Comparing 500 billion rows with data.table
Short URLRecently, I’ve been working on a project that requires the element-wise comparison of many rows. The goal is to calculate a sort of similarity score between two tables. A simplified version of the data/problem looks like this:
Table X
ID | V1 | V2 | V3 | V4 | V5 |
---|---|---|---|---|---|
X1 | 9 | 3 | 2 | 4 | 5 |
X2 | 9 | 1 | 2 | 1 | 1 |
Table Y
ID | V1 | V2 | V3 | V4 | V5 |
---|---|---|---|---|---|
Y1 | 9 | 3 | 3 | 1 | 1 |
Y2 | 1 | 1 | 1 | 1 | 1 |
Y3 | 9 | 9 | 7 | 9 | 8 |
Each row of Table X is compared to each row of Table Y and the elements are replaced with a boolean. This happens element-wise, so X1, V1
is compared to Y1, V1
, X1, V2
is compared to Y1, V2
, etc. The comparison of row X1 to all rows in Table Y looks like this:
ID_X | ID_Y | V1 | V2 | V3 | V4 | V5 |
---|---|---|---|---|---|---|
X1 | Y1 | TRUE | TRUE | FALSE | FALSE | FALSE |
X1 | Y2 | FALSE | FALSE | FALSE | FALSE | FALSE |
X1 | Y3 | TRUE | FALSE | FALSE | FALSE | FALSE |
Each row of this boolean table is multiplied by a vector of pre-determined weights (the same length as the number of columns) and then summed to determine the final similarity between row X1 and the rows of Table Y. If the weights are 5, 4, 3, 2, 1
, then the resulting table becomes:
ID_X | ID_Y | V1 | V2 | V3 | V4 | V5 |
---|---|---|---|---|---|---|
X1 | Y1 | 5 | 4 | 0 | 0 | 0 |
X1 | Y2 | 0 | 0 | 0 | 0 | 0 |
X1 | Y3 | 5 | 0 | 0 | 0 | 0 |
Summed by row, the total similarity score between row X1 and all of Table Y is:
ID_X | ID_Y | score |
---|---|---|
X1 | Y1 | 9 |
X1 | Y2 | 0 |
X1 | Y3 | 5 |
And for all rows of Table X and all rows of Table Y:
ID_X | ID_Y | score |
---|---|---|
X1 | Y1 | 9 |
X1 | Y2 | 0 |
X1 | Y3 | 5 |
X2 | Y1 | 8 |
X2 | Y2 | 7 |
X2 | Y3 | 5 |
Great, seems simple enough, right? We can loop through the rows of Table X and sum the resulting rows for each comparison to Table Y. What’s the problem?
Problem
The real table X and Y are big, and the product of their comparison is absolute huge.
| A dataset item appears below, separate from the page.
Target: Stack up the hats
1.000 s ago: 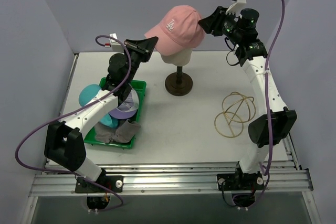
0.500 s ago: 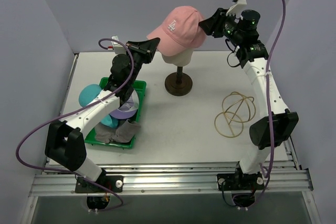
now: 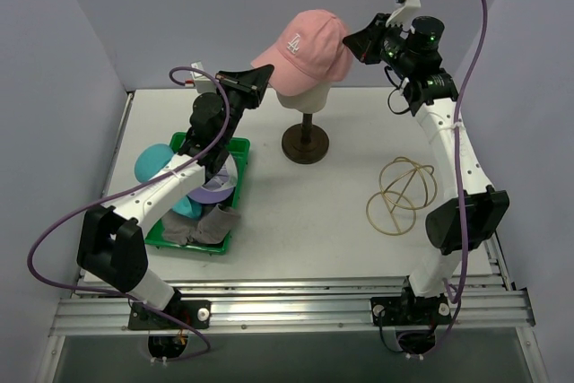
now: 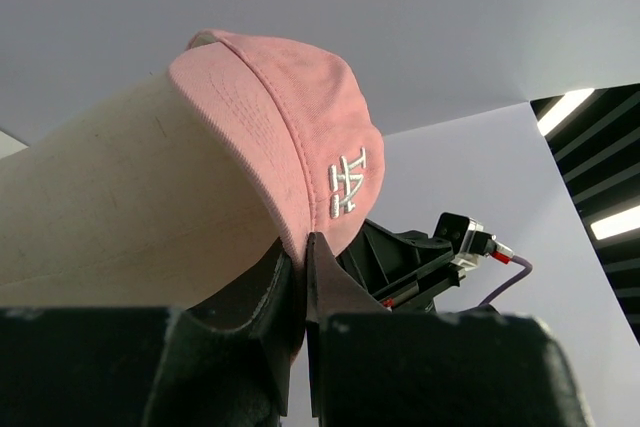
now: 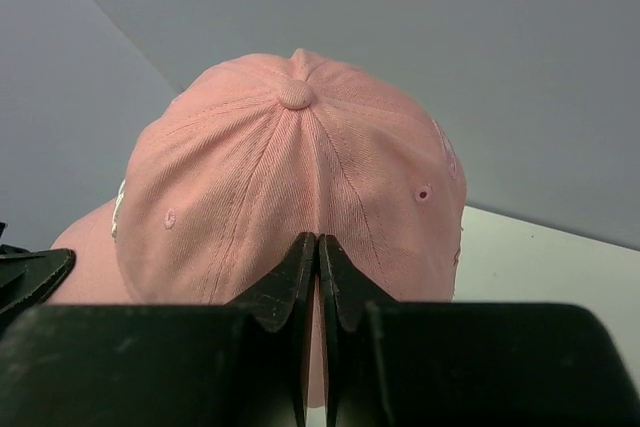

- Table X is 1.1M rows by 1,500 columns.
- Table Y is 450K rows by 1,500 columns.
Comparing just one row of Table X to Table Y requires 450K comparisons, and each comparison is between a 1,500 element vector. Comparing all of Table X to Table Y requires 1.1M * 450K
comparisons and thus results in around 500 billion similarity scores.
At that scale, many of the obvious solutions to this problem just sort of… break. They quickly run out of memory or have runtimes measured in weeks. In order to make this data useful, we must find a solution that not only runs but that also runs extremely fast.
Caveats
To make the problem slightly more tractable for this post, we will:
- Only use R, though there are probably much faster solutions in compiled languages.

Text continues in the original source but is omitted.